## [Data extract]
------------------------------

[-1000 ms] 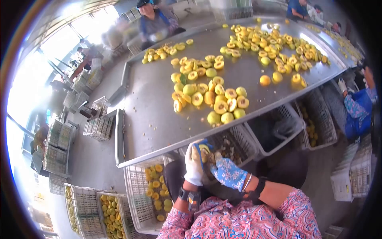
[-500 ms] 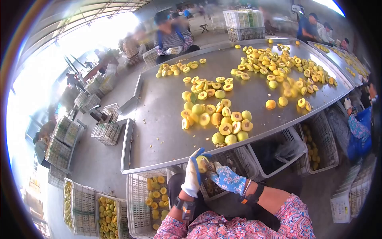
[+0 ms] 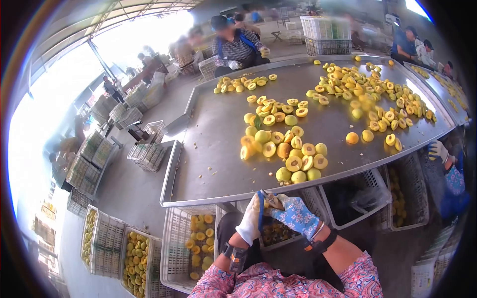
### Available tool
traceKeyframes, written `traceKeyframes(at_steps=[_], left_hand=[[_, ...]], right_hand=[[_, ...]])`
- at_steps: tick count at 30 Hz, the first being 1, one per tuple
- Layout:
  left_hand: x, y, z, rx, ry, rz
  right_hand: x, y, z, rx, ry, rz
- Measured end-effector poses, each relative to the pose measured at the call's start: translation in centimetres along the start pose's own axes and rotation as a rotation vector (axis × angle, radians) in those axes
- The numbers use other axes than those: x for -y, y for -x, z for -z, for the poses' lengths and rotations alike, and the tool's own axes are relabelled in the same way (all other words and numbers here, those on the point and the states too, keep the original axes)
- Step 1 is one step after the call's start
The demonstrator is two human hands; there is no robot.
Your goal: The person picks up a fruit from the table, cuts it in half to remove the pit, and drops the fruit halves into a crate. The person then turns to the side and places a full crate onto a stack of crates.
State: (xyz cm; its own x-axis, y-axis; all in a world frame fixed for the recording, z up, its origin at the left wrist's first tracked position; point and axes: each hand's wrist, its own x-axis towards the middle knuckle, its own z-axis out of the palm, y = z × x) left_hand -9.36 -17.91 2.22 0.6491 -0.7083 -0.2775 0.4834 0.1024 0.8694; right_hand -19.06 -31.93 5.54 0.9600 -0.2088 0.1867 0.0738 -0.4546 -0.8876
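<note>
In front of my lap, close to the table's near edge, my left hand (image 3: pixel 250 218), in a white and blue glove, is closed round a yellow peach, now mostly hidden by the fingers. My right hand (image 3: pixel 294 212), under a blue floral covering, meets it there. It grips a small metal tool (image 3: pixel 269 197), whose exact kind I cannot make out. Just beyond the hands, halved and whole yellow-green peaches (image 3: pixel 294 163) lie on the steel table (image 3: pixel 213 171). Some halves face up with the brown pit or its hollow showing.
A larger pile of peaches (image 3: pixel 367 84) covers the table's far right. White crates hold halves (image 3: pixel 201 238) and fruit (image 3: pixel 135 258) at lower left. Another crate (image 3: pixel 355 198) sits under the near edge. A co-worker (image 3: pixel 238 47) sits across; another's gloved hand (image 3: pixel 438 150) is at right.
My view has swung slightly left. The peach, plainly visible in my left hand before, is now mostly covered. My hands have drawn closer together, and the metal tool's tip points upward between them.
</note>
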Motion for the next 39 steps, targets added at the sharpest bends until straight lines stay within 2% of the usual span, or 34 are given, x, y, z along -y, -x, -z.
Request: traceKeyframes(at_steps=[2, 3, 6, 9, 12, 15, 18, 20, 21, 22, 24, 25, 26, 28, 31, 32, 33, 34, 36, 38, 39], left_hand=[[0.3, 0.3, -0.6, -0.029, -0.028, -0.010], [0.6, 0.2, -0.3, -0.005, 0.007, 0.005], [1.2, 0.0, -0.6, 0.027, -0.024, -0.055], [1.9, -0.5, -0.9, -0.031, 0.014, -0.045], [2.4, -0.6, -1.6, 0.022, 0.019, -0.108], [2.9, -0.7, -1.6, -0.036, -0.056, -0.178], [2.2, -0.8, -1.5, 0.012, -0.107, -0.199], [1.3, -0.4, -1.8, -0.004, -0.156, -0.257], [0.4, 0.0, -2.0, -0.027, -0.169, -0.302], [0.0, -0.1, -1.6, -0.042, -0.143, -0.333], [-0.1, -0.2, -0.9, -0.068, -0.096, -0.390], [0.0, -0.4, -0.6, -0.064, -0.077, -0.422], [0.2, -0.2, -0.7, -0.074, -0.062, -0.407], [0.5, 0.4, -1.4, -0.038, -0.005, -0.293], [1.5, 0.2, -1.4, 0.089, 0.329, -0.254], [0.8, 0.2, -1.2, 0.115, 0.489, -0.221], [0.5, -0.2, -0.8, 0.166, 0.555, -0.132], [0.7, -0.6, -0.3, 0.211, 0.620, -0.042], [1.1, -1.3, 1.2, 0.222, 0.531, -0.008], [0.0, -0.5, 0.2, 0.117, 0.609, 0.004], [-0.2, -0.4, 0.1, 0.091, 0.672, -0.004]], right_hand=[[-0.8, -0.2, -0.1, -0.009, -0.065, 0.015], [-1.2, -0.1, -0.1, 0.016, 0.032, 0.010], [-1.0, 0.1, 0.3, -0.001, -0.013, 0.037], [-0.2, 0.3, 0.4, -0.015, 0.087, 0.029], [-1.3, 0.5, -0.3, -0.065, 0.157, -0.011], [-1.6, 0.4, -0.7, -0.181, 0.164, 0.039], [-1.6, 0.1, -0.3, -0.228, 0.155, -0.030], [-1.0, 0.1, 0.3, -0.256, 0.010, -0.154], [-3.6, 0.1, 0.2, -0.247, 0.036, -0.148], [-2.1, 0.3, 0.7, -0.266, 0.222, -0.039], [-2.8, 0.6, 1.0, -0.188, 0.171, -0.095], [-3.1, 0.6, 0.8, -0.130, -0.157, -0.291], [-3.2, 0.6, 0.5, -0.088, -0.475, -0.404], [-1.7, 0.2, -0.3, -0.048, -0.662, -0.412], [-2.4, 0.1, -1.4, -0.206, -0.529, -0.220], [-3.7, 0.1, -1.4, -0.225, -0.286, -0.167], [-3.2, 0.0, -0.9, -0.230, 0.117, -0.070], [-2.2, 0.0, -0.9, -0.220, 0.093, -0.098], [-3.1, 0.0, -1.4, -0.227, 0.059, -0.006], [-2.1, 0.0, -1.2, -0.215, -0.070, -0.139], [-2.3, 0.2, -1.3, -0.209, -0.076, -0.118]])
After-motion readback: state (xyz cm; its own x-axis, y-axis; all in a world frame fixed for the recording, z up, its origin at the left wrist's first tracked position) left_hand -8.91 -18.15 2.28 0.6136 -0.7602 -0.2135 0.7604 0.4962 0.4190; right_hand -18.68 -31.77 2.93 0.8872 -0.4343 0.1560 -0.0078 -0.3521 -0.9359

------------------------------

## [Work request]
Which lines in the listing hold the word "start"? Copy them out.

## [Solution to the problem]
- Measured end-effector poses, each relative to the pose measured at the call's start: translation in centimetres along the start pose's own axes and rotation as a rotation vector (axis × angle, radians) in those axes
- Step 1 is one step after the call's start

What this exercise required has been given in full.